Copy out word for word the line with "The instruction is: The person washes" and the lines that follow it in the listing below, up to the final one.

────

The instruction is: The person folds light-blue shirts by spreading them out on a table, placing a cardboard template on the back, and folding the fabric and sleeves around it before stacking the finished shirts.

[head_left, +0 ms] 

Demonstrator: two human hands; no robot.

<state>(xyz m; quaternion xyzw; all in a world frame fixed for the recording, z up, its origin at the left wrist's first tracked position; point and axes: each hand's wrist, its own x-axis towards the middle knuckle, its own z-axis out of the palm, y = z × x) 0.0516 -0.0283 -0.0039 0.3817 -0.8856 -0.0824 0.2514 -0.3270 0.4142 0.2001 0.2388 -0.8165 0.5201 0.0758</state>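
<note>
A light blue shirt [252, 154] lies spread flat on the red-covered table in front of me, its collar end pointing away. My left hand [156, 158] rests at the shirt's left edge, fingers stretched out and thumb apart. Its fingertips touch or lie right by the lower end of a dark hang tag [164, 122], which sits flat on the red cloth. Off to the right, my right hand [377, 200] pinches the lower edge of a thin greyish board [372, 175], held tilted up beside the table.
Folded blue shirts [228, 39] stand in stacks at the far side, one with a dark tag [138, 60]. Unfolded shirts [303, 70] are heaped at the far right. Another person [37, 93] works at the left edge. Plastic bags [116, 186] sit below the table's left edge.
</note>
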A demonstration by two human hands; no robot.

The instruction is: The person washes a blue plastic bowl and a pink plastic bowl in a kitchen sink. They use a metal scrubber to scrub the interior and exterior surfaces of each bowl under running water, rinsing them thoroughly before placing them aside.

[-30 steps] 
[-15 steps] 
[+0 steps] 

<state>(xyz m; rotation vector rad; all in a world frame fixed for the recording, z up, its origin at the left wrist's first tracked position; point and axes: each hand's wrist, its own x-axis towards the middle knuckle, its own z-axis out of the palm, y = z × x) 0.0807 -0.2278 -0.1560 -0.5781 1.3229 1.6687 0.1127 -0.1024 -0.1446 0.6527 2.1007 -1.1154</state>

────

RESPONSE AREA:
The instruction is: The person washes a blue plastic bowl and a pink plastic bowl in a kitchen sink. They use a metal scrubber to scrub the interior and exterior surfaces of each bowl under running water, rinsing them thoroughly before placing them aside.

[-30 steps] 
[-15 steps] 
[+0 steps] 

<state>(xyz m; rotation vector rad; all in a world frame fixed for the recording, z up, its origin at the left wrist's first tracked position; point and axes: each hand's wrist, its own x-axis towards the middle knuckle, its own z-axis out of the palm, y = z × x) 0.0807 -0.2278 -0.1560 -0.5781 1.3229 1.6687 0.1127 -0.1024 -0.1446 0.6527 2.1007 -1.1154</state>

Work on this exercise has been completed.